Vers le milieu de la contredanse, les bonnes apportèrent le thé et posèrent le grand plateau sur la table placée dans le coin. Après le galop final, le piano se tut et on servit le thé ; mais les petites cuillers manquaient. Les bonnes, interpellées, affirmèrent les avoir données, avec le reste du service. On les chercha, mais on ne put les trouver nulle part.

Tout à coup Gustave Doré s’écria.

— Fermez la porte, et ne laissez sortir personne. Celui qui a mis, sans doute par distraction, l’argenterie dans sa poche, est prié de la restituer de bonne grâce ; sinon, on se verra forcé de le fouiller !

— Eh bien ! il en a, du toupet ! dit Robelin ; il nous prend pour des voleurs !…

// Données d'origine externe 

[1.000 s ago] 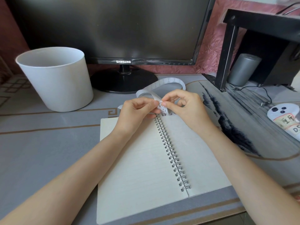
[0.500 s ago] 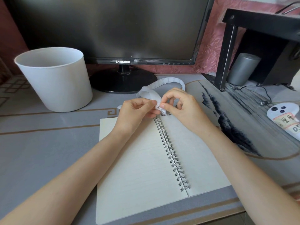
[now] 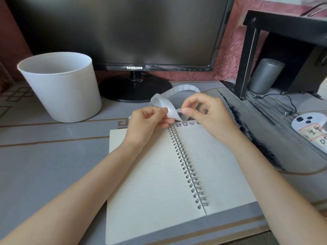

— Si j’ai du toupet, vous ne manquez pas de cynisme ! riposta Doré avec gravité. Car vous ne pouvez nier ; je vous ai vu tout en dansant : c’est vous le coupable.

— Elle est forte, celle-là ! Fouillez-moi, criait Robelin, en riant aux larmes.

Mais, ô surprise ! c’était bien lui qui détenait les petites cuillers. Au milieu du fou rire général, on en tira de toutes ses poches !

Pendant les figures du quadrille, avec une dextérité d’escamoteur, Gustave Doré avait accompli ce bon tour, sans éveiller l’attention de personne, de prendre, une à une, les cuillers sur le plateau et de les faire passer où elles étaient maintenant.